── STORED DATA ──

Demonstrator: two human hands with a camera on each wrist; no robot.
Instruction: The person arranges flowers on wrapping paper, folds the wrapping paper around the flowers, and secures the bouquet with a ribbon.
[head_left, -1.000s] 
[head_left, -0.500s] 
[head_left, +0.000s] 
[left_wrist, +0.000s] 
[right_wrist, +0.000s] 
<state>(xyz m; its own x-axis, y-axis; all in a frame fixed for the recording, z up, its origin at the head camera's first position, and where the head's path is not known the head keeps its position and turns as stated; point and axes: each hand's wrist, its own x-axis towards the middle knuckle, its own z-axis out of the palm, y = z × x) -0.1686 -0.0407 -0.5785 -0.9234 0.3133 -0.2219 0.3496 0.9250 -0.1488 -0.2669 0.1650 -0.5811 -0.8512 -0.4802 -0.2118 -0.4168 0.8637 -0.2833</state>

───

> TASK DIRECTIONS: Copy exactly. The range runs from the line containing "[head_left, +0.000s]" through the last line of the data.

> FINAL ANSWER:
[head_left, +0.000s] 
[left_wrist, +0.000s] 
[right_wrist, +0.000s] 
<state>(xyz m; its own x-axis, y-axis; all in a frame fixed for the recording, z up, its origin at the head camera's first position, and where the head's path is not known the head keeps its position and turns as stated; point and axes: each hand's wrist, its own x-axis towards the middle knuckle, its own z-axis out of the palm, y = z × x) -0.1686 -0.0407 -0.5785 -0.9234 0.3133 -0.2219 0.3496 0.9250 -0.1488 -0.2669 0.1650 -0.5811 -0.8512 -0.4802 -0.2118 -0.4168 0.8637 -0.2833</state>

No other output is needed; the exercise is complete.